Task description » Repeat the data exactly as it appears.

Supplied material »
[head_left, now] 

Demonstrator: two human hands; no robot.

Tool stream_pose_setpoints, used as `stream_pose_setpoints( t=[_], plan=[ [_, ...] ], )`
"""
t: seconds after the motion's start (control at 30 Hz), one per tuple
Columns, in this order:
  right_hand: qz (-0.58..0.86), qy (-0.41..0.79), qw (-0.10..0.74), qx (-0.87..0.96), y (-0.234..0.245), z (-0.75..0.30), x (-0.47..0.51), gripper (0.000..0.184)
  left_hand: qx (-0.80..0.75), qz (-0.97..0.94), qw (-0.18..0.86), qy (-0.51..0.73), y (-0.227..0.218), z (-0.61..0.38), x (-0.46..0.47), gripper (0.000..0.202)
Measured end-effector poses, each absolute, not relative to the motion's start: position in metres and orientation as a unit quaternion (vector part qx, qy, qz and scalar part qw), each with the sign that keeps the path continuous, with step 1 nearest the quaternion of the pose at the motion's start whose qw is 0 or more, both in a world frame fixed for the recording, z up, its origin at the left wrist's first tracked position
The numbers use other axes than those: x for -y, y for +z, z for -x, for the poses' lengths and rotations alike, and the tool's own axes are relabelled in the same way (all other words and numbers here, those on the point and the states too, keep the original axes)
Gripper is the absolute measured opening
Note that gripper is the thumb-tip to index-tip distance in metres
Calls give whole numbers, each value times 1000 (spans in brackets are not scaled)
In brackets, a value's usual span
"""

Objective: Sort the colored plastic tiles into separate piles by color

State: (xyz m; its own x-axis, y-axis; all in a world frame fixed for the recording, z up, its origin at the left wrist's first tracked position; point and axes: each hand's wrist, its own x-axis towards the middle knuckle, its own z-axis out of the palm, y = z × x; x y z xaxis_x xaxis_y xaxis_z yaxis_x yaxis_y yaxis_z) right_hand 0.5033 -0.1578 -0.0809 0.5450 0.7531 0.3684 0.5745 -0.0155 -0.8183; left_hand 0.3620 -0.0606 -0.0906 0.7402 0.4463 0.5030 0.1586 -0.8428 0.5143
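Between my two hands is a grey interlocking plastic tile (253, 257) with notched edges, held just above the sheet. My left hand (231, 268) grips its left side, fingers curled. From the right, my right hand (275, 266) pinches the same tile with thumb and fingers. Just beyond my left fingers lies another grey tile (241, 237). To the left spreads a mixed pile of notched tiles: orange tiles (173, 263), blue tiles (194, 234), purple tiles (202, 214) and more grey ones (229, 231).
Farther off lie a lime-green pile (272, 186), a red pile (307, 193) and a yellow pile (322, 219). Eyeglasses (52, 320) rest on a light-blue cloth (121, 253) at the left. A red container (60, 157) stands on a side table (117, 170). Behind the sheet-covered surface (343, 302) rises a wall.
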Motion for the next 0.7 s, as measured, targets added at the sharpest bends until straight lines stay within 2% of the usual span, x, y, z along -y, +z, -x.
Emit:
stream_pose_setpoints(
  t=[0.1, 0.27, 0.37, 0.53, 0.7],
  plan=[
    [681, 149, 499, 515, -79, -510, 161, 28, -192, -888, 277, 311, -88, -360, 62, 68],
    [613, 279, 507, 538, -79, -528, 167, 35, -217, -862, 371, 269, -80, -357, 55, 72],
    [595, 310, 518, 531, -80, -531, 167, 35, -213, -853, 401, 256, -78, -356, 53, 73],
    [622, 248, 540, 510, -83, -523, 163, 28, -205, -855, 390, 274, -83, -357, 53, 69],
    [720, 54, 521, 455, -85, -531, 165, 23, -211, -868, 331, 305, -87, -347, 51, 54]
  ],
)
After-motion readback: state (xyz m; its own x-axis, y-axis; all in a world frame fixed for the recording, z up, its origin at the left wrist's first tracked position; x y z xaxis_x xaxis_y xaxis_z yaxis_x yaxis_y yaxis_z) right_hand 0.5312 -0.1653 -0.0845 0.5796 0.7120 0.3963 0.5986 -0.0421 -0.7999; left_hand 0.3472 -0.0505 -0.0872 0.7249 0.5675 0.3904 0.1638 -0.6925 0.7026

The completed task »
[head_left, now] 

Demonstrator: two human hands; no robot.

Tool stream_pose_setpoints, used as `stream_pose_setpoints( t=[_], plan=[ [_, ...] ], )`
"""
t: seconds after the motion's start (control at 30 Hz), one per tuple
Columns, in this order:
  right_hand: qz (-0.58..0.86), qy (-0.41..0.79), qw (-0.10..0.74), qx (-0.87..0.96), y (-0.234..0.245), z (-0.75..0.30), x (-0.47..0.51), gripper (0.000..0.184)
  left_hand: qx (-0.80..0.75), qz (-0.97..0.94), qw (-0.18..0.86), qy (-0.51..0.73), y (-0.227..0.218), z (-0.61..0.38), x (-0.46..0.47), gripper (0.000..0.202)
Measured end-effector poses, each absolute, not relative to the motion's start: position in metres and orientation as a unit quaternion (vector part qx, qy, qz and scalar part qw), each with the sign that keeps the path continuous, with step 1 nearest the quaternion of the pose at the motion's start whose qw is 0 or more, both in a world frame fixed for the recording, z up, its origin at the left wrist's first tracked position
The numbers use other axes than those: x for -y, y for +z, z for -x, for the poses' lengths and rotations alike, and the tool's own axes are relabelled in the same way (all other words and numbers here, those on the point and the states too, keep the original axes)
Gripper is the absolute measured opening
Note that gripper is the thumb-tip to index-tip distance in metres
Calls give whole numbers, each value times 1000 (spans in brackets are not scaled)
In brackets, a value's usual span
"""

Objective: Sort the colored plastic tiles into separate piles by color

State: (xyz m; its own x-axis, y-axis; all in a world frame fixed for the recording, z up, its origin at the left wrist's first tracked position; point and axes: each hand's wrist, its own x-axis towards the middle knuckle, its own z-axis out of the palm, y = z × x; x y z xaxis_x xaxis_y xaxis_z yaxis_x yaxis_y yaxis_z) right_hand 0.5033 -0.1578 -0.0809 0.5450 0.7531 0.3684 0.5745 -0.0155 -0.8183; left_hand 0.3620 -0.0606 -0.0906 0.7402 0.4463 0.5030 0.1586 -0.8428 0.5143
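Between my two hands is a grey interlocking plastic tile (253, 257) with notched edges, held just above the sheet. My left hand (231, 268) grips its left side, fingers curled. From the right, my right hand (275, 266) pinches the same tile with thumb and fingers. Just beyond my left fingers lies another grey tile (241, 237). To the left spreads a mixed pile of notched tiles: orange tiles (173, 263), blue tiles (194, 234), purple tiles (202, 214) and more grey ones (229, 231).
Farther off lie a lime-green pile (272, 186), a red pile (307, 193) and a yellow pile (322, 219). Eyeglasses (52, 320) rest on a light-blue cloth (121, 253) at the left. A red container (60, 157) stands on a side table (117, 170). Behind the sheet-covered surface (343, 302) rises a wall.
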Motion for the next 0.7 s, as measured, targets added at the sharpest bends until straight lines stay within 2% of the usual span, x, y, z along -y, +z, -x.
Emit:
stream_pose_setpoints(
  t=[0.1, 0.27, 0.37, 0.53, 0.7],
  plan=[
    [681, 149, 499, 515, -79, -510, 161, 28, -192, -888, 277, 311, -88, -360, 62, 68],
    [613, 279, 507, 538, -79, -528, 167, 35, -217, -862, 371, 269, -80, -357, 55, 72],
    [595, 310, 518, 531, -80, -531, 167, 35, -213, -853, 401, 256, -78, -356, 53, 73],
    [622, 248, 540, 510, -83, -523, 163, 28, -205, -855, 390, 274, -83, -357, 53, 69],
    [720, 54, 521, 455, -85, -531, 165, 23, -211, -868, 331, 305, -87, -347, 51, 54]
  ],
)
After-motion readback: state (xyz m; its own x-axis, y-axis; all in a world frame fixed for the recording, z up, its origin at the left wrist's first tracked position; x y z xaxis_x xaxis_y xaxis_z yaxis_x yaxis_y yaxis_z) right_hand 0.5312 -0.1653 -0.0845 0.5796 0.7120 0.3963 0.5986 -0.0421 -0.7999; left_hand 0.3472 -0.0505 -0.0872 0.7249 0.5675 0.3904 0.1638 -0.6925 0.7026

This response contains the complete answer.